MNIST with Spark

Tutorial for MNIST with Spark

NOTE: All tutorials in Jupyter Notebook format are available for download. You can either download them to a local computer and upload to the running Jupyter Notebook or run wget -O - https://downloads.mesosphere.io/kudo-kubeflow/d2iq-tutorials-1.0.1-0.5.0.tar.gz | tar xz from a Jupyter Notebook Terminal running in your KUDO for Kubeflow installation.

NOTE: Please note that these notebook tutorials have been built for and tested on D2iQ's KUDO for Kubeflow. Without the requisite Kubernetes operators and custom Docker images, these notebook will likely not work.

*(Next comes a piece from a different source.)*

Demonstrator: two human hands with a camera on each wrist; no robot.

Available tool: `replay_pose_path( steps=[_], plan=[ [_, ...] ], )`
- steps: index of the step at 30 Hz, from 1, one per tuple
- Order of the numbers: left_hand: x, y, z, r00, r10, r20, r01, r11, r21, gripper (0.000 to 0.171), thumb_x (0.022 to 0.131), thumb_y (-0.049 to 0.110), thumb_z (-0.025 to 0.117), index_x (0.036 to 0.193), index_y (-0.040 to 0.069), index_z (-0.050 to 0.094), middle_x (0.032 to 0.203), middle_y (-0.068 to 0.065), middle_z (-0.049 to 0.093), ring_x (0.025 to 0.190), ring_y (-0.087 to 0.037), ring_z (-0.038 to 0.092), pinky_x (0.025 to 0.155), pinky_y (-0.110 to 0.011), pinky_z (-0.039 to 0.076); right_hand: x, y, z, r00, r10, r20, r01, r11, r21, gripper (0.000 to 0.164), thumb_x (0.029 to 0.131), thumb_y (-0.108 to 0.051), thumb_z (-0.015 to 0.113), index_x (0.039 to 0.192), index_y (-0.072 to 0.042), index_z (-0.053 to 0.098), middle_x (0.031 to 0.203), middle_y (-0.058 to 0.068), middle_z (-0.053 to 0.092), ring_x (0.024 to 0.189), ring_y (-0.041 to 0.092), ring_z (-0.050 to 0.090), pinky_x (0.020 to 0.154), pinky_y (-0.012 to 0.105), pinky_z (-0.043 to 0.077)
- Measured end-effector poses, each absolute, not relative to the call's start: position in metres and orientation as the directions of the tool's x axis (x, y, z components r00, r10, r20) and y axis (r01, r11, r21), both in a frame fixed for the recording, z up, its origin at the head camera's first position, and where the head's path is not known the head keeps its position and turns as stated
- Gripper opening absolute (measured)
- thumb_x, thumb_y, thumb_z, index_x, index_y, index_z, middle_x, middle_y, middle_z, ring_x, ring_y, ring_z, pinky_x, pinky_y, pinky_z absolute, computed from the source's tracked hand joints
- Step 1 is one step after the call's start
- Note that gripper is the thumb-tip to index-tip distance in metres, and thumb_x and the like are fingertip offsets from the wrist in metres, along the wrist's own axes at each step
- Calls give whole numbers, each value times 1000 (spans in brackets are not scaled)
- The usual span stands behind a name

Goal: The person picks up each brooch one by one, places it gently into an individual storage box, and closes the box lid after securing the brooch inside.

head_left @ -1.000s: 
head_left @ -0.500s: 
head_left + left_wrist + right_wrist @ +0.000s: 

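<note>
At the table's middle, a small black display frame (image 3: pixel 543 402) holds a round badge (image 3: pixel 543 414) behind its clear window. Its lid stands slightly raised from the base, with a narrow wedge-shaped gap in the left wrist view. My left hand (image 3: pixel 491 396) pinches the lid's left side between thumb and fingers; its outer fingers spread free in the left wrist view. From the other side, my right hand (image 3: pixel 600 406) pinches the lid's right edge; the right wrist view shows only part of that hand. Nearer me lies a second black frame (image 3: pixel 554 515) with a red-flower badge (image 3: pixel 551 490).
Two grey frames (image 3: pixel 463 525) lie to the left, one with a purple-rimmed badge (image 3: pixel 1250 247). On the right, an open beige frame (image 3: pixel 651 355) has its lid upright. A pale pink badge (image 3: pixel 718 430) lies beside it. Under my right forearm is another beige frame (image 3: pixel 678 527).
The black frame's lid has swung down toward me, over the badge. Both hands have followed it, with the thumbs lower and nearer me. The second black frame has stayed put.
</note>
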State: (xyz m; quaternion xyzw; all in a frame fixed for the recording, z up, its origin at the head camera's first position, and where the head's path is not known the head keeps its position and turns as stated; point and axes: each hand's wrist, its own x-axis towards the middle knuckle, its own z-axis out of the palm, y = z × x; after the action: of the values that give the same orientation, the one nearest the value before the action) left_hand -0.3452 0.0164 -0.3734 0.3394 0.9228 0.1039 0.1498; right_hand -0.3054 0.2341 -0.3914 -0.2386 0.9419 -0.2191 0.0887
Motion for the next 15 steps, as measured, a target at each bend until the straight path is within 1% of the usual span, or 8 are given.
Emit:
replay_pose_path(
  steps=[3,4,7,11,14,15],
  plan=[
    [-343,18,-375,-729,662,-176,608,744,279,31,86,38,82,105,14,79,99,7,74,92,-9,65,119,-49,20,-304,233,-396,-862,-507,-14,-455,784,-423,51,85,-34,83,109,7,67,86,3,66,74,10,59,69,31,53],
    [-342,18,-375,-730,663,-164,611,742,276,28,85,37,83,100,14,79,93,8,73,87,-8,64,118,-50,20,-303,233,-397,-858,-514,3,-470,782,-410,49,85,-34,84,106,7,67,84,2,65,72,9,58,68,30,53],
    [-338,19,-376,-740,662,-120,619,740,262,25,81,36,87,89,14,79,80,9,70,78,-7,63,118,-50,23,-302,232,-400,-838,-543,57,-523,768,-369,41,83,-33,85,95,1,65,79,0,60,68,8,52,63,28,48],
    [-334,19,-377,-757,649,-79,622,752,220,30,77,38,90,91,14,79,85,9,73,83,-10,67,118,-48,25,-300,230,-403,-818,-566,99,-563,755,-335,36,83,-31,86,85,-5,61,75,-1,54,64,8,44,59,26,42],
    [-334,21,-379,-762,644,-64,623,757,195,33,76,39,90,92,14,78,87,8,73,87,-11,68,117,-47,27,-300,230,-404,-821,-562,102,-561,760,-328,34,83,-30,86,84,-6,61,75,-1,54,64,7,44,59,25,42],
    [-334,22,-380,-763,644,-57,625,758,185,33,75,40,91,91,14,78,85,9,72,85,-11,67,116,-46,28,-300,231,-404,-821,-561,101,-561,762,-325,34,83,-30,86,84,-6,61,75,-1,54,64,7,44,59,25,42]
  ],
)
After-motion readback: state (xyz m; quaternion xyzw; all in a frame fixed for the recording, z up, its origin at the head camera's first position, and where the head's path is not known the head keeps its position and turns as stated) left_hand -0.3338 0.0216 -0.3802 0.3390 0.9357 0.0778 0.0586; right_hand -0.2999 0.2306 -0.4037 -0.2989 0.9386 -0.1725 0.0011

Training MNIST with Spark and Horovod

Introduction

Recognizing handwritten digits based on the MNIST (Modified National Institute of Standards and Technology) data set is the “Hello, World” example of machine learning. Each (anti-aliased) black-and-white image represents a digit from 0 to 9 and has been fit into a 28×28 pixel bounding box. The problem of recognizing digits from handwriting is, for instance, important to the postal service when automatically reading zip codes from envelopes.

What You’ll Learn

We’ll show you how to use Spark to build a simple Keras model to perform the multi-class classification of images provided. The example in the notebook includes both training a model in the notebook and running a distributed training job on the cluster using Horovod, so you can easily scale up your own models. Horovod is best when you want to build estimators with Keras or if you want to train on Spark DataFrames from pyspark. Of course, you can also use Spark’s MLlib if you prefer. They key is that if you already have a Keras model, you may not want to rewrite it in Spark, but you may still want to leverage the power of distributed training with Spark and Horovod.

Horovod and Istio
If Istio is enabled in the current namespace (ask your administrator), Horovod on Spark does not work from within a notebook. To disable Istio, please use the configuration parameter enableIstioInUserNamespaces for any newly created namespaces. This parameter must be specified at installation time. Alternatively, you can disable it at the application level (see below).

For the distributed training job you’ll need to package the complete trainer code in a Docker image. We’ll show you how to do that with Kubeflow Fairing, so that you do not have to leave your favourite notebook environment at all! We’ll also include instructions for local development, in case you prefer that.

What You’ll Need

All you need is this notebook. If you prefer to create your Docker image locally (i.e. outside of the Kubernetes cluster), you must have a Docker client on your machine and configured to work with your own container registry. For Kubernetes commands to be run outside of the cluster, kubectl is required.

Prerequisites

All pre-built images include Spark and Horovod, so we’re ready to go.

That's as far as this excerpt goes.